Locate each line with the string "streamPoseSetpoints" in the listing below and copy it.

Dataset content START

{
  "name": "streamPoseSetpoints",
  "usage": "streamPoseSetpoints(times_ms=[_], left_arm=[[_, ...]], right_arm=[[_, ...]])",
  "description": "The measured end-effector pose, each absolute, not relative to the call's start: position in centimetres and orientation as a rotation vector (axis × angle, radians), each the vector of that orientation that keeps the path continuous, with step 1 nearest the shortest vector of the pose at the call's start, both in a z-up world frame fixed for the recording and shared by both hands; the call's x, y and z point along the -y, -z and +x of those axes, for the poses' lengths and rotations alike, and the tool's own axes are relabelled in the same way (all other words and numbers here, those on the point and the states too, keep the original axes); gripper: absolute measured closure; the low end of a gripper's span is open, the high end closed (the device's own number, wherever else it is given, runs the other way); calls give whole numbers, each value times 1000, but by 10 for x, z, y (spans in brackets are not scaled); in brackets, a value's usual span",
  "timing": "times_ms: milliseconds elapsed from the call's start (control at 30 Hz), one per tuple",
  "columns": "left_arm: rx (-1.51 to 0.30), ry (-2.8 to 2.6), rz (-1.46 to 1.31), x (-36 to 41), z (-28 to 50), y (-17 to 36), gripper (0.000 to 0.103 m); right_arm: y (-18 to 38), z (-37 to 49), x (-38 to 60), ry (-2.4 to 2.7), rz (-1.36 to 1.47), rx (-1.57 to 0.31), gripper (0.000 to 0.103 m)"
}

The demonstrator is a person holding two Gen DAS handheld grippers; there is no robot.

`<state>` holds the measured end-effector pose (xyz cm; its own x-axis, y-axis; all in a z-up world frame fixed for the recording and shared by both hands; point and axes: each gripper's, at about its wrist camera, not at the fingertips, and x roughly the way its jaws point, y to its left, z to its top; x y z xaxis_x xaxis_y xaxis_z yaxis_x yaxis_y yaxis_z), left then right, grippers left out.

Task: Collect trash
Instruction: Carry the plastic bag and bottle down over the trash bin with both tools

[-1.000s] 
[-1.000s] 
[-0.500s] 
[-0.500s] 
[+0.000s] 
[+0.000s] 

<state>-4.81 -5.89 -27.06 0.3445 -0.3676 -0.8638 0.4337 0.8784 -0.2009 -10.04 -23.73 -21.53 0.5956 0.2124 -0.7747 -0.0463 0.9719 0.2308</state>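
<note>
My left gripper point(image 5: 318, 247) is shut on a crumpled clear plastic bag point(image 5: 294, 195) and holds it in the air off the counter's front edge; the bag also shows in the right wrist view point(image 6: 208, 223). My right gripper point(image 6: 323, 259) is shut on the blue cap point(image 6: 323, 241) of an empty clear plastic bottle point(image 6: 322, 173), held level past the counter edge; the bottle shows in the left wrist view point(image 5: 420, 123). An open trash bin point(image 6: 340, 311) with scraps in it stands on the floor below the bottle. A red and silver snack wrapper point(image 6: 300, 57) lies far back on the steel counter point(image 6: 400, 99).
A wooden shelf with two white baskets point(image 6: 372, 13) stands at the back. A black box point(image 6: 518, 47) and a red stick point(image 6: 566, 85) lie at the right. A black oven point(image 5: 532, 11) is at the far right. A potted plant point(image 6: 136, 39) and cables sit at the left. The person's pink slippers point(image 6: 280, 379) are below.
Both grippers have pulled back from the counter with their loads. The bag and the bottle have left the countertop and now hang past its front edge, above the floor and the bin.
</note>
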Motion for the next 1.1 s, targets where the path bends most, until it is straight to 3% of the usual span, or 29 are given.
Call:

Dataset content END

▶ **Result**
  "name": "streamPoseSetpoints",
  "usage": "streamPoseSetpoints(times_ms=[_], left_arm=[[_, ...]], right_arm=[[_, ...]])",

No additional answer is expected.